Composite default rates rose for the third consecutive month in September, as the first mortgage default rate rose slightly, reported S&P Dow Jones Indices and Experian, New York.

The companies’ Consumer Credit Default Indices reported the composite rate increased by two basis points from August to 0.88%. The bank card default rate continued to fall, down four basis points to 3.15%. Auto loan defaults increased 10 basis points to 1.05%. The first mortgage default rate increased one basis point from August to 0.66%.

Four of the five major cities saw their default rates increase in September. Chicago and Miami saw the largest increases, each up six basis points to 1.00% and 1.19%, respectively. New York came in at 0.97%, an increase of two basis points from August. Dallas reported an increase of four basis points to 0.78%. Los Angeles was the only major city reporting a decrease, with a one basis point drop to 0.65%.

“While the composite consumer credit default rate eased higher in the last three months, it is even with the level of one year ago,” says David Blitzer, Managing Director and Chairman of the Index Committee with S&P Dow Jones Indices. “Moves among mortgages, bank cards and autos have tended to offset one another over the past year. As a result, no sector is currently showing substantial increases or signs that consumers are facing renewed financial stress. Other economic indicators through the summer echo consumers’ favorable condition: debt service as a proportion of income is modest while consumer credit and mortgage borrowing continues to see moderate expansion.”

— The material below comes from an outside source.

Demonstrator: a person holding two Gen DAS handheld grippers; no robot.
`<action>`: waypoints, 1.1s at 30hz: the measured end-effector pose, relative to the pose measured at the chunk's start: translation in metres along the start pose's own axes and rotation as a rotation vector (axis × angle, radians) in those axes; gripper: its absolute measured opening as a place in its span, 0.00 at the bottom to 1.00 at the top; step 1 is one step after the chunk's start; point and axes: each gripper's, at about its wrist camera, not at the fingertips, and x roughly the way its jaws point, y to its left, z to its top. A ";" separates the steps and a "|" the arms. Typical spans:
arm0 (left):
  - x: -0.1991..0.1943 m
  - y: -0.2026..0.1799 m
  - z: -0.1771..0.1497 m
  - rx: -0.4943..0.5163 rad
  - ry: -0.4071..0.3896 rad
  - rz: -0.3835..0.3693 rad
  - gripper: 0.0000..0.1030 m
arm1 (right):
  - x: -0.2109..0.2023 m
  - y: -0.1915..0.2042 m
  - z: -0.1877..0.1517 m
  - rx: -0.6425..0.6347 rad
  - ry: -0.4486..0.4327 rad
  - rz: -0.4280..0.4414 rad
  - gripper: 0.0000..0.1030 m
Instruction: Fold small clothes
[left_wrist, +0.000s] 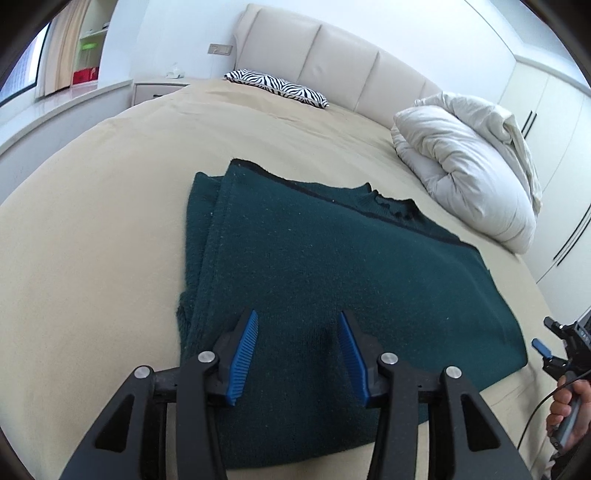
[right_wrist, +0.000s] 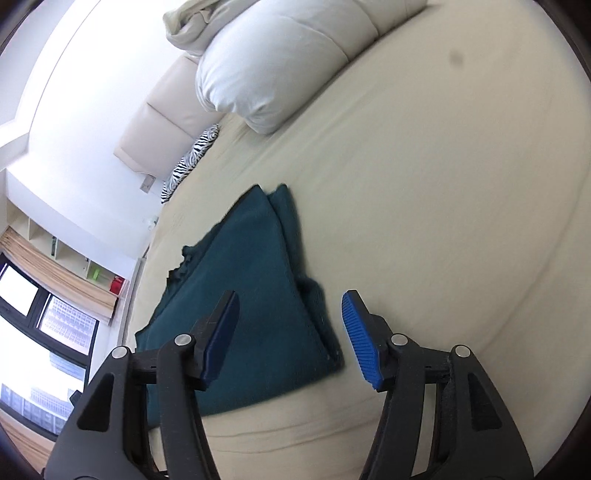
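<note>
A dark green knitted sweater (left_wrist: 332, 266) lies flat on the beige bed (left_wrist: 92, 258), one side folded over along its left edge, collar toward the headboard. My left gripper (left_wrist: 297, 317) is open and empty, hovering just above the sweater's near hem. My right gripper (right_wrist: 290, 299) is open and empty, above the sweater (right_wrist: 243, 295) near its folded corner; it also shows at the right edge of the left wrist view (left_wrist: 554, 350), held in a hand off the sweater's right side.
A bundled white duvet (left_wrist: 469, 166) lies at the bed's far right. A zebra-print pillow (left_wrist: 277, 86) rests by the padded headboard (left_wrist: 332, 51). A nightstand (left_wrist: 159, 88) and a window ledge stand to the left, wardrobes (left_wrist: 554, 122) to the right.
</note>
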 end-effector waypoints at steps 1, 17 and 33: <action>-0.001 -0.001 0.000 -0.008 -0.001 -0.008 0.46 | 0.001 0.001 0.004 -0.006 0.008 -0.002 0.60; 0.042 -0.067 0.019 0.039 0.075 -0.164 0.46 | 0.100 0.009 0.046 0.092 0.304 0.100 0.61; 0.061 -0.053 0.011 -0.003 0.128 -0.190 0.40 | 0.130 0.016 0.036 0.109 0.416 0.083 0.21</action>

Blitzer noted estimates of hurricane damages suggest a total cost of $70 billion including the loss of possibly one million automobiles. Damage estimates for the fires are still being determined. “Even after insurance coverage and government aid programs, many consumers will face very large unexpected expenses stressing their personal financial situations,” he said. “Increased consumer credit default rates over the next several months are likely.”